In my opinion Minories lends itself just as favourably to pilot locomotive operation as it does to the prototype's second-loco-releases-first running.

I agree. turnover loco operation was really about fast turn round suburban/commuter operation with loco hauled (rather than push-pull). The locos- probably tanks-  would have made multiple relatively short runs, taking on water but probably not coal. Pilot locos didn't typically seem to have had a dedicated layover siding so with Minories one can extend the loco spur to make a fourth departures only or parcels platform.
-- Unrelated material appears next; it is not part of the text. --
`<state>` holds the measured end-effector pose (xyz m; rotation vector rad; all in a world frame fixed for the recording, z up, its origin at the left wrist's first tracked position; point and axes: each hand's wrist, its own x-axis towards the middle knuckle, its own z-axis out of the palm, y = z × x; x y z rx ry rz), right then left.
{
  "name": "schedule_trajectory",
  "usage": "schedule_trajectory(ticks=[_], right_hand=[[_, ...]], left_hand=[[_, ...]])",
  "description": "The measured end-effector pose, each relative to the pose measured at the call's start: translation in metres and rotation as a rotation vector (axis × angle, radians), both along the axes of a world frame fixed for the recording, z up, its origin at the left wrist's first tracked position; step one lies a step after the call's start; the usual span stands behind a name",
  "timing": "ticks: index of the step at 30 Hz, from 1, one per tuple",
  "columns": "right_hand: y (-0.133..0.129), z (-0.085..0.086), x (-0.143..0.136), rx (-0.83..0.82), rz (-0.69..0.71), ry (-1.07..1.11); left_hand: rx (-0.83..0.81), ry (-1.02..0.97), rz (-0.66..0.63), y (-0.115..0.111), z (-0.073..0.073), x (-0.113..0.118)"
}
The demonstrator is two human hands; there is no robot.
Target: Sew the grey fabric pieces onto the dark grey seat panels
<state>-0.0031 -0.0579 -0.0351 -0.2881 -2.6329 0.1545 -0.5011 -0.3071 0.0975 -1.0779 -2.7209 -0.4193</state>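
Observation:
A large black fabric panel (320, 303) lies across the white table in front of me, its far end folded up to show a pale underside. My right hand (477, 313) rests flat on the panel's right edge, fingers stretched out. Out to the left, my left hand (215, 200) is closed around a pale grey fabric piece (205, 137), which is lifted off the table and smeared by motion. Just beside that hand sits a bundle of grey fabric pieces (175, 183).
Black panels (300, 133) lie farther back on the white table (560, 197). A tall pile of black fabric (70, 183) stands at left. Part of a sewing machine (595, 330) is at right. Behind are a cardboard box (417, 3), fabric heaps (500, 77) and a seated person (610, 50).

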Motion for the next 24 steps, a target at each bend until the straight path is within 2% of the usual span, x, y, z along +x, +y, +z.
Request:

It may still be a favourite lurking place for a pilot.

If you search for Bastille in this topic you'll see details of how they handled turnover operations there. 

 

I've recently watched "The Last Journey" on Talking Pictures TV a 1936 film made "with the cooperation of the Great Western Railway Company". It's not that good a film- a sort of lightweight La Bête Humaine (though made before Jean Renoir's 1938 film with Jean Gabin) but it includes a lot of contemporary operational stuff including a pannier tank bringing into Paddington the coaching stock for the express that the story is based around (I'm not sure if those locos dedicated to ECS movements were technically station pilots) One thing I did wonder about was the driver, who'd just brought an express in, signing off at the  Ranelagh Bridge Stabling Yard. Would the main line crew have done that or would they have taken their loco back to Old Oak Common?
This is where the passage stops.